And this is the cause why many times men as well as women, and men of
the greatest and best qualities other ways, yet have found themselves
weak in this part, and have not been able to bear the weight of a
secret joy or of a secret sorrow, but have been obliged to disclose it,
even for the mere giving vent to themselves, and to unbend the mind
oppressed with the load and weights which attended it. Nor was this
any token of folly or thoughtlessness at all, but a natural consequence
of the thing; and such people, had they struggled longer with the
oppression, would certainly have told it in their sleep, and disclosed
the secret, let it have been of what fatal nature soever, without
regard to the person to whom it might be exposed. This necessity of
nature is a thing which works sometimes with such vehemence in the
minds of those who are guilty of any atrocious villainy, such as secret
murder in particular, that they have been obliged to discover it,
though the consequence would necessarily be their own destruction.
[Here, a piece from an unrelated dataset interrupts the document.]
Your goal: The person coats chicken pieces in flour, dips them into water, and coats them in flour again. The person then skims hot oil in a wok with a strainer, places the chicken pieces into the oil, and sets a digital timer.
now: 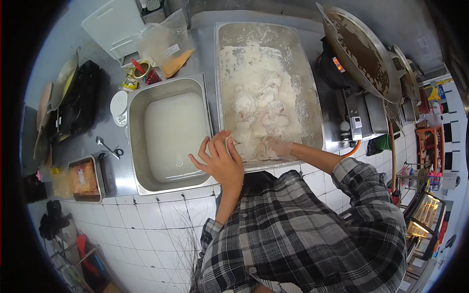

Now, though it may be true that the divine justice ought to have the
glory of all those discoveries and confessions, yet 'tis as certain
that Providence, which ordinarily works by the hands of nature, makes
use here of the same natural causes to produce those extraordinary
effects.
I could give several remarkable instances of this in my long
conversation with crime and with criminals. I knew one fellow that,
while I was in prison in Newgate, was one of those they called then
night-fliers. I know not what other word they may have understood it
by since, but he was one who by connivance was admitted to go abroad
every evening, when he played his pranks, and furnished those honest
people they call thief-catchers with business to find out the next day,
and restore for a reward what they had stolen the evening before. This
fellow was as sure to tell in his sleep all that he had done, and every
step he had taken, what he had stolen, and where, as sure as if he had
engaged to tell it waking, and that there was no harm or danger in it,
and therefore he was obliged, after he had been out, to lock himself
up, or be locked up by some of the keepers that had him in fee, that
nobody should hear him; but, on the other hand, if he had told all the
particulars, and given a full account of his rambles and success, to
any comrade, any brother thief, or to his employers, as I may justly
call them, then all was well with him, and he slept as quietly as other
people.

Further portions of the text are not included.